_What you are asked to do_
Could you restate all of the records below exactly, with the pictures left out?

(Dataset extract)

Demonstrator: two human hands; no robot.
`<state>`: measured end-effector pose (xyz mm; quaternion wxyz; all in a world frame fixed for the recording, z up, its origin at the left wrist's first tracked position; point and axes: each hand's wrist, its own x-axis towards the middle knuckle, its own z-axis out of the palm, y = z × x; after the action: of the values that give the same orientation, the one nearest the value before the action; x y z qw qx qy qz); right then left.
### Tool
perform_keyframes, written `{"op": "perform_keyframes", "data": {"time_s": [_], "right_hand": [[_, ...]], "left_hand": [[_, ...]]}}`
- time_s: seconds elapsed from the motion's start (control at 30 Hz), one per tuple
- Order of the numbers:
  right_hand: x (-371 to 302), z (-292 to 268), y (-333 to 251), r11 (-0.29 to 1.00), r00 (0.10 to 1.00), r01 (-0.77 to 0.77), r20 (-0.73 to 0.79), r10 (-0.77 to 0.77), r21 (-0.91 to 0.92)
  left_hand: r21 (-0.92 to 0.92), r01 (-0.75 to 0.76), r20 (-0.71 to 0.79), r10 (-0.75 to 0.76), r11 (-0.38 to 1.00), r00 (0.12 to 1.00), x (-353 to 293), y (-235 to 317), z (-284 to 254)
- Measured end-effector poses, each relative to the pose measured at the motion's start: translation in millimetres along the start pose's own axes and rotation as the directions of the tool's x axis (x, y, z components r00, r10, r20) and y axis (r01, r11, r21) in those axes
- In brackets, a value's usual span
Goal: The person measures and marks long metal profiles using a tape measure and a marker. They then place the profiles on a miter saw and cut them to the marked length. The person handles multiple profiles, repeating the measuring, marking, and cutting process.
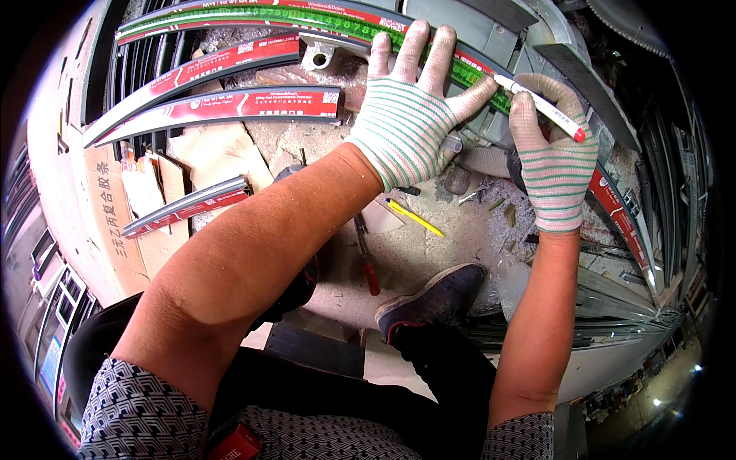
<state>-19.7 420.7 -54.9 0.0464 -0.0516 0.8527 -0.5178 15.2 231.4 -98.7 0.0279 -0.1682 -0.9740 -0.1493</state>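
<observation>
A long grey profile with red film (364, 11) lies across the far side, with a green see-through ruler (337, 26) along it. My left hand (406, 126), in a white glove with green stripes, has its fingers spread, the tips pressing on the ruler and profile. Close to its thumb, my right hand (553, 172), gloved alike, pinches a white marker with a red end (548, 111). The marker's tip points up-left at the ruler's edge; whether it touches the profile I cannot tell.
Shorter red-filmed profile pieces (230, 106) lie at the left, one on cardboard (115, 218). A yellow pen (415, 217) and a red-handled screwdriver (371, 277) are on the littered floor near my shoe (433, 295). Metal strips (675, 184) are stacked at the right; part of a toothed saw blade (632, 27) shows at top right.
</observation>
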Motion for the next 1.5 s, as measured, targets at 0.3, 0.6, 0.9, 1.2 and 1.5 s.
{"op": "perform_keyframes", "data": {"time_s": [0.3, 0.6, 0.9, 1.2, 1.5], "right_hand": [[-0.6, -0.4, 0.7, 0.999, 1.0, 0.028, -0.01, -0.029, -0.026], [0.1, -0.6, 1.0, 1.0, 1.0, 0.016, 0.007, -0.016, -0.002], [0.2, 1.9, 2.1, 0.999, 1.0, -0.016, -0.021, 0.017, 0.048], [0.9, 2.3, 3.8, 0.999, 0.999, 0.029, -0.037, -0.028, 0.042], [0.9, 2.4, 4.3, 1.0, 0.999, 0.019, -0.038, -0.019, 0.011]], "left_hand": [[0.009, -0.003, 0.007, 0.003, 1.0, 1.0, 0.0, 0.2, -1.2], [0.01, -0.005, 0.017, 0.005, 1.0, 1.0, -0.3, -0.1, -1.0], [0.021, -0.009, 0.004, 0.009, 1.0, 1.0, -0.3, -0.5, -0.4], [0.012, -0.003, 0.013, 0.003, 1.0, 1.0, 0.4, 0.3, -0.3], [0.031, -0.004, 0.012, 0.003, 1.0, 1.0, 0.1, 0.0, -0.7]]}}
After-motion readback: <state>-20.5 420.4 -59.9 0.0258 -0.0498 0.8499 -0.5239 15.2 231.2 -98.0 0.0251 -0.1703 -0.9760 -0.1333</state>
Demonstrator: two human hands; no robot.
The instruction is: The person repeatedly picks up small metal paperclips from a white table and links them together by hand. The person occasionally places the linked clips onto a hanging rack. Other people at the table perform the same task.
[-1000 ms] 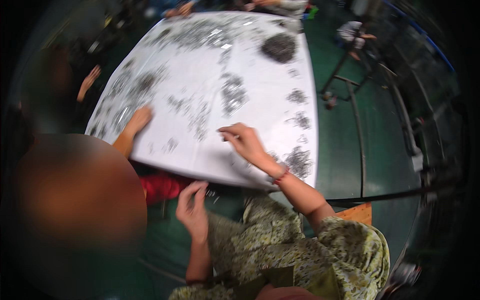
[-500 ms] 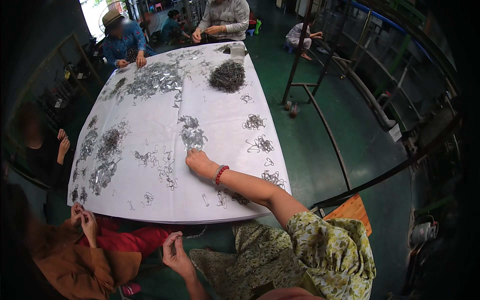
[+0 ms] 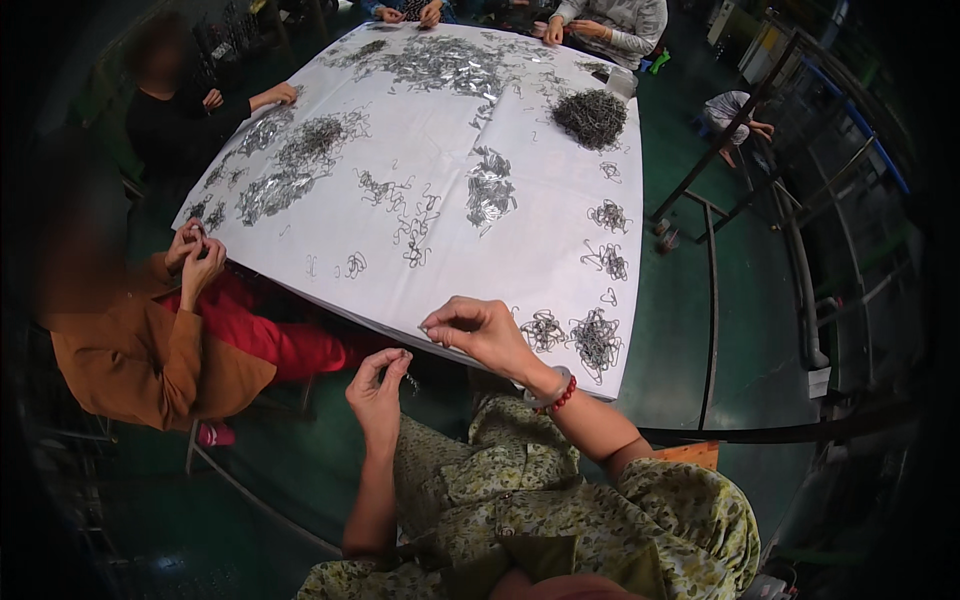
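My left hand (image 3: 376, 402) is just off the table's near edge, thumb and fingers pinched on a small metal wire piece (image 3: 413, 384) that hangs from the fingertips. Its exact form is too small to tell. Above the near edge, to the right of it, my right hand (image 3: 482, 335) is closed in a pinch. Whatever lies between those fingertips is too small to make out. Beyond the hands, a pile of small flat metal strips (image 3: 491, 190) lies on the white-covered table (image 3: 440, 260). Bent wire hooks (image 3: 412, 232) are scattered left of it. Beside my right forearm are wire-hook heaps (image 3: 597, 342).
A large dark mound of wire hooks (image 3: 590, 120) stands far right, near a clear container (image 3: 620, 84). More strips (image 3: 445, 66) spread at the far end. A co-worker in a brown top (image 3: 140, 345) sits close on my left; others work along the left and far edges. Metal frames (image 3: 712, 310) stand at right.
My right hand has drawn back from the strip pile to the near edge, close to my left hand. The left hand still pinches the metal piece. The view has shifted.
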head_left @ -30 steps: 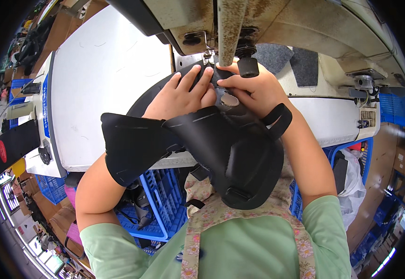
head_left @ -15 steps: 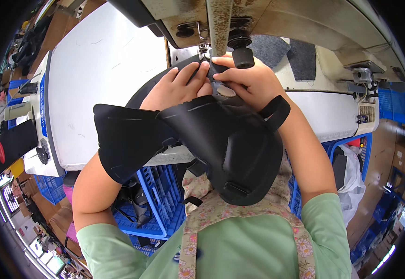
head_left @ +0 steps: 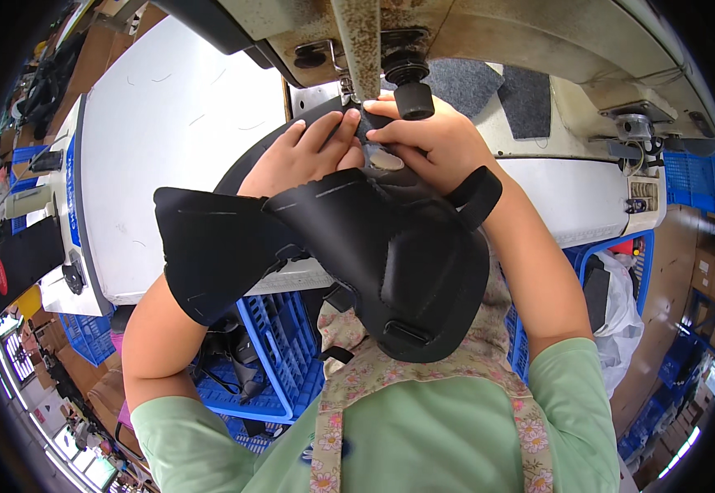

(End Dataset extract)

_Answer space_
Demonstrator: two human hands; no robot.
`<state>`: measured end-effector pose (xyz mm; quaternion wxyz; all in a world frame fixed for the recording, z up, its origin at the left wrist's first tracked position; point and axes: each hand's wrist, its own x-axis towards the middle knuckle, its own z-axis out of the palm, y = z × x; after the action: of the values that give the same orientation, the one nearest the value before the action; x y z qw qx qy qz); right then left.
### Tool
perform_keyframes, written `{"op": "perform_keyframes", "data": {"time_s": [_], "right_hand": [[_, ...]], "left_hand": [[_, ...]]}}`
- time_s: seconds elapsed from the motion's start (control at 30 Hz), one per tuple
- Order of the numbers:
  right_hand: x (-371 to 302), z (-292 to 268), y (-333 to 251), r11 (-0.29 to 1.00), r00 (0.10 to 1.00), r01 (-0.77 to 0.77), r20 (-0.73 to 0.79), r10 (-0.77 to 0.77), r21 (-0.91 to 0.92)
  left_hand: r21 (-0.92 to 0.92), r01 (-0.75 to 0.76), r20 (-0.71 to 0.79), r10 (-0.75 to 0.76), r11 (-0.38 to 1.00), r00 (0.12 to 1.00), x (-353 to 293), y (-235 to 317), z (-284 to 254)
- Measured end-effector poses, each relative to the pose measured at the motion's start: translation in millimetres along the start pose's own axes and rotation as the directions of the tool's x axis (x, y, z components r00, r10, r20) and y axis (r01, r11, r21) in those axes
- In brackets, a value's usual span
Goal: The person measures and marks long metal profiles using a tape measure and a marker. They then place the profiles on a miter saw and cut them to the marked length. The person handles multiple profiles, repeating the measuring, marking, and cutting process.
<state>-19.7 420.7 -54.9 0.0464 -0.0516 0.8527 -0.5178 15.2 231.4 -98.7 0.0279 -0.1682 -0.9740 -0.1493</state>
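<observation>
A long grey profile with red film (364, 11) lies across the far side, with a green see-through ruler (337, 26) along it. My left hand (406, 126), in a white glove with green stripes, has its fingers spread, the tips pressing on the ruler and profile. Close to its thumb, my right hand (553, 172), gloved alike, pinches a white marker with a red end (548, 111). The marker's tip points up-left at the ruler's edge; whether it touches the profile I cannot tell.
Shorter red-filmed profile pieces (230, 106) lie at the left, one on cardboard (115, 218). A yellow pen (415, 217) and a red-handled screwdriver (371, 277) are on the littered floor near my shoe (433, 295). Metal strips (675, 184) are stacked at the right; part of a toothed saw blade (632, 27) shows at top right.
</observation>
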Motion for the next 1.5 s, as measured, targets at 0.3, 0.6, 0.9, 1.2 and 1.5 s.
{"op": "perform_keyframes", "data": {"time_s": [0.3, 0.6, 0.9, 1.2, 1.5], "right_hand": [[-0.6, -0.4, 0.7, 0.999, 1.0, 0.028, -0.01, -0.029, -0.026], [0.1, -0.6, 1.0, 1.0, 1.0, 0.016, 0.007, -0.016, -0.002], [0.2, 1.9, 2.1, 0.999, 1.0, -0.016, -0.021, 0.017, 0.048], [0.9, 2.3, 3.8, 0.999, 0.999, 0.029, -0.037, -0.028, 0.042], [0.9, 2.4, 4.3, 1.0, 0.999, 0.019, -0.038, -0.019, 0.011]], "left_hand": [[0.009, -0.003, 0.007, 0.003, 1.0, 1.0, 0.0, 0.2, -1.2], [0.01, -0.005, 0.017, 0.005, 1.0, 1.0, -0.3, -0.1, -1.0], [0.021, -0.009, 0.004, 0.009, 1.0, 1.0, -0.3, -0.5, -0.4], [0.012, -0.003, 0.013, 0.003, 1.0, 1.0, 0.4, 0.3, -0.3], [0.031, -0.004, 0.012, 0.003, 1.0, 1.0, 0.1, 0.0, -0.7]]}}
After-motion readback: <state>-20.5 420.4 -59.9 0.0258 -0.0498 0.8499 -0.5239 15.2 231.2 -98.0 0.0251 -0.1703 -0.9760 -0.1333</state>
Demonstrator: two human hands; no robot.
The instruction is: The person repeatedly picks up small metal paperclips from a white table and links them together by hand. The person occasionally places the linked clips onto a hanging rack. Other people at the table perform the same task.
[-1000 ms] 
[-500 ms] 
[+0 ms] 
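My left hand (image 3: 376, 402) is just off the table's near edge, thumb and fingers pinched on a small metal wire piece (image 3: 413, 384) that hangs from the fingertips. Its exact form is too small to tell. Above the near edge, to the right of it, my right hand (image 3: 482, 335) is closed in a pinch. Whatever lies between those fingertips is too small to make out. Beyond the hands, a pile of small flat metal strips (image 3: 491, 190) lies on the white-covered table (image 3: 440, 260). Bent wire hooks (image 3: 412, 232) are scattered left of it. Beside my right forearm are wire-hook heaps (image 3: 597, 342).
A large dark mound of wire hooks (image 3: 590, 120) stands far right, near a clear container (image 3: 620, 84). More strips (image 3: 445, 66) spread at the far end. A co-worker in a brown top (image 3: 140, 345) sits close on my left; others work along the left and far edges. Metal frames (image 3: 712, 310) stand at right.
My right hand has drawn back from the strip pile to the near edge, close to my left hand. The left hand still pinches the metal piece. The view has shifted.
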head_left @ -30 steps: 
head_left @ -15 steps: 
head_left @ +0 steps: 

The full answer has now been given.